## WHAT YOU NEED TO DO:
I'd like the data beneath this line reproduced exactly, without any of its images.

## DATA SECTION:
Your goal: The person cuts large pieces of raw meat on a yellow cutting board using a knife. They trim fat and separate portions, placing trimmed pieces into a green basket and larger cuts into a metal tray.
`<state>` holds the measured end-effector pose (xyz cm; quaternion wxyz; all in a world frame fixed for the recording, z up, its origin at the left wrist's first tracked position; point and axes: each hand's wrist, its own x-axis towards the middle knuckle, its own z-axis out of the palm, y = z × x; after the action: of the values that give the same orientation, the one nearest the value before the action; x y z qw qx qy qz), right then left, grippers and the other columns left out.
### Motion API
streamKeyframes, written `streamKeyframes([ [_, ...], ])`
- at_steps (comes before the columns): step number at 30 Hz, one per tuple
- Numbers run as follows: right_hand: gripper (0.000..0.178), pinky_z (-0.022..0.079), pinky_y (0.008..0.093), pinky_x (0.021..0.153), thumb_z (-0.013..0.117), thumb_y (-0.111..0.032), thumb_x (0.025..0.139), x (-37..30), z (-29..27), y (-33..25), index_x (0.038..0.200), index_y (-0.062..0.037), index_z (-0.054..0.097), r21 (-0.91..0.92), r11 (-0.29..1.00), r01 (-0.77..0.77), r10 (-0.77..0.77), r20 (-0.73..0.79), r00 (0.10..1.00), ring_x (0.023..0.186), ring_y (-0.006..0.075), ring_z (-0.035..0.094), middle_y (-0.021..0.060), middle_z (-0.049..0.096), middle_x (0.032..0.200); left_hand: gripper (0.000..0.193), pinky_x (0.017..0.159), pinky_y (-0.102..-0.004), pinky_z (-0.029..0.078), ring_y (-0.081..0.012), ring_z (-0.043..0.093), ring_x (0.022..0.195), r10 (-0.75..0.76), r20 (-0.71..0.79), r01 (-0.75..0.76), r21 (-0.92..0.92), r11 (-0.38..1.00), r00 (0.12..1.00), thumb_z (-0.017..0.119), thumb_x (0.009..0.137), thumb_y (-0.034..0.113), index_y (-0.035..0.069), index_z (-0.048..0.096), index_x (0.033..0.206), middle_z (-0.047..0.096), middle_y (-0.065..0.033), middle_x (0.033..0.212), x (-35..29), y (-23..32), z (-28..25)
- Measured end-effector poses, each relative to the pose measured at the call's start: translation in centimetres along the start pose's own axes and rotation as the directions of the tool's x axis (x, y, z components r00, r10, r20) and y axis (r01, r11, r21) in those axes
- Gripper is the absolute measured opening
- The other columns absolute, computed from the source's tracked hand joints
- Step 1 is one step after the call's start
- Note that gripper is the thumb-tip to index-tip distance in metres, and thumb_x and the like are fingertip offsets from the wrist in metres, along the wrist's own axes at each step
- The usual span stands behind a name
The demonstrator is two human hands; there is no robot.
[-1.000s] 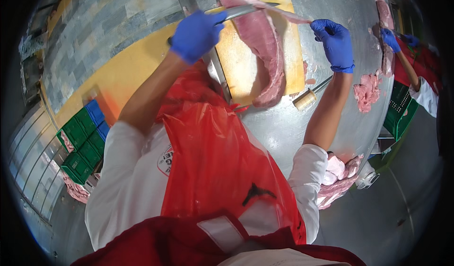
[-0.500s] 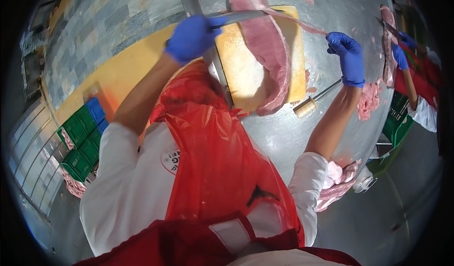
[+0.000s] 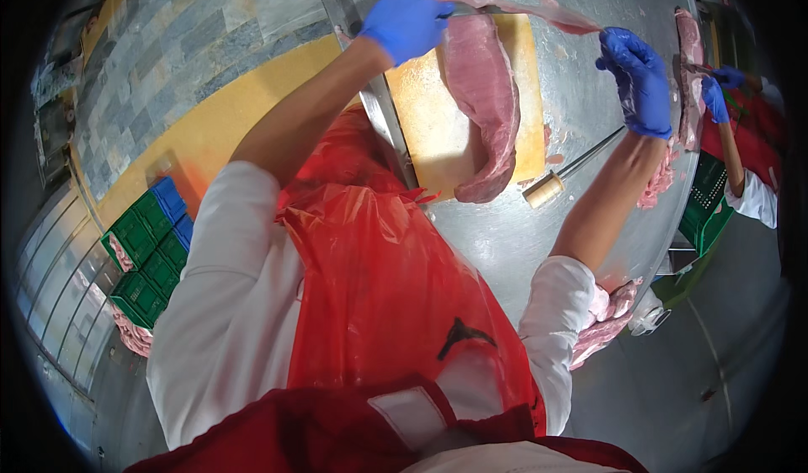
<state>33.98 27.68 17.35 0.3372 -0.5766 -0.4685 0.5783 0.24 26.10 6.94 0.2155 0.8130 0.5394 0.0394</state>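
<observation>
Apron (image 3: pixel 379 305), red, lower centre. Board (image 3: pixel 528 136), upper centre; meat (image 3: pixel 480 77) lies on it, overhanging its top edge. Left hand (image 3: pixel 404 25), top centre, grips knife (image 3: pixel 465 11) across meat. Right hand (image 3: pixel 635 82), upper right, pinches end of strip (image 3: pixel 568 20) running from meat. Co-worker's hand (image 3: pixel 714 99), far right.

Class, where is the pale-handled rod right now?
In the head view, the pale-handled rod lies right of centre on the metal table, beside the cutting board's right edge.
</observation>
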Motion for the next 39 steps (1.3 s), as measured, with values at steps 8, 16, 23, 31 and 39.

## ANSWER SPACE:
Your goal: The person cuts large pieces of raw meat on a yellow cutting board using a knife. They trim fat and separate portions, placing trimmed pieces into a green basket and larger cuts into a metal tray.
`<state>` holds the measured end-effector pose (xyz cm; quaternion wxyz; all in a world frame fixed for the recording, z up, its origin at the left wrist's first tracked position; point and axes: each hand's wrist, its own x-axis towards the middle knuckle, its own z-axis out of the palm, y = z × x; after the action: of the values that give the same orientation, the one nearest the value before the action; x y z qw qx qy qz), right then left, grippers and the other columns left out.
### Motion API
streamKeyframes, written `streamKeyframes([ [_, ...], ])`
- at_steps (comes before the columns): step number at 30 Hz, one per tuple
- Numbers run as follows: right_hand: gripper (0.000..0.178), pinky_z (-0.022..0.079), pinky_y (0.008..0.093), pinky_x (0.021..0.153), thumb_z (-0.013..0.117), thumb_y (-0.111..0.032), thumb_x (0.025..0.139), x (-37..30), z (-29..27), y (-33..25), index_x (0.038..0.200), index_y (-0.062..0.037), index_z (-0.054..0.097), r21 (-0.91..0.92), r11 (-0.29..1.00), r01 (-0.77..0.77), r10 (-0.77..0.77), r20 (-0.73..0.79), r00 (0.10..1.00), ring_x (0.023..0.186), ring_y (-0.006..0.075), ring_z (-0.035..0.094), middle_y (-0.021..0.060), middle_z (-0.049..0.096), middle_x (0.032..0.200); left_hand: gripper (0.000..0.193), pinky_x (0.017..0.159), pinky_y (-0.102..-0.004), pinky_z (-0.029..0.078), ring_y (-0.081..0.012), ring_z (-0.043..0.093), ring_x (0.022..0.195), r10 (-0.75..0.76), r20 (-0.71..0.79), r01 (-0.75..0.76), r21 (-0.92..0.92), r11 (-0.38..1.00), r00 (0.12..1.00), thumb_z (-0.017..0.119), thumb_x (0.009..0.137), thumb_y (-0.034..0.113), index_y (-0.035..0.069), index_z (-0.048..0.096), index_x (0.033..0.206), middle_z (-0.047..0.096), middle_y (-0.065..0.033), middle_x (0.033..0.212), x (-35..29), y (-23..32), z (-28..25)
- Measured end-effector poses, each relative to the pose measured at the call's start: translation in centimetres along the start pose's own axes and rotation as the directions of the tool's x axis (x, y, z components r00, r10, r20) and y axis (r01, r11, r21) in those axes
- Gripper is the absolute measured opening
- The other columns absolute, computed from the source's tracked hand joints
- Step 1 is one step after the call's start
- Note that gripper is the thumb-tip to index-tip distance in metres, and thumb_x and the like are fingertip offsets from the wrist in metres, along the wrist's own axes at each step
- The usual span stands behind a name
The demonstrator is two human hands; there is no robot.
[-1.000s] 
[-0.500s] 
[+0.000s] 
<state>33.98 27.68 17.35 0.3372 -0.5766 -0.4685 0.5783 0.24 26.10 6.94 0.2155 0.8130 0.5394 0.0394</state>
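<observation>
Apron (image 3: pixel 379 305), red, lower centre. Board (image 3: pixel 528 136), upper centre; meat (image 3: pixel 480 77) lies on it, overhanging its top edge. Left hand (image 3: pixel 404 25), top centre, grips knife (image 3: pixel 465 11) across meat. Right hand (image 3: pixel 635 82), upper right, pinches end of strip (image 3: pixel 568 20) running from meat. Co-worker's hand (image 3: pixel 714 99), far right.

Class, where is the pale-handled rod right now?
In the head view, the pale-handled rod lies right of centre on the metal table, beside the cutting board's right edge.
</observation>
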Motion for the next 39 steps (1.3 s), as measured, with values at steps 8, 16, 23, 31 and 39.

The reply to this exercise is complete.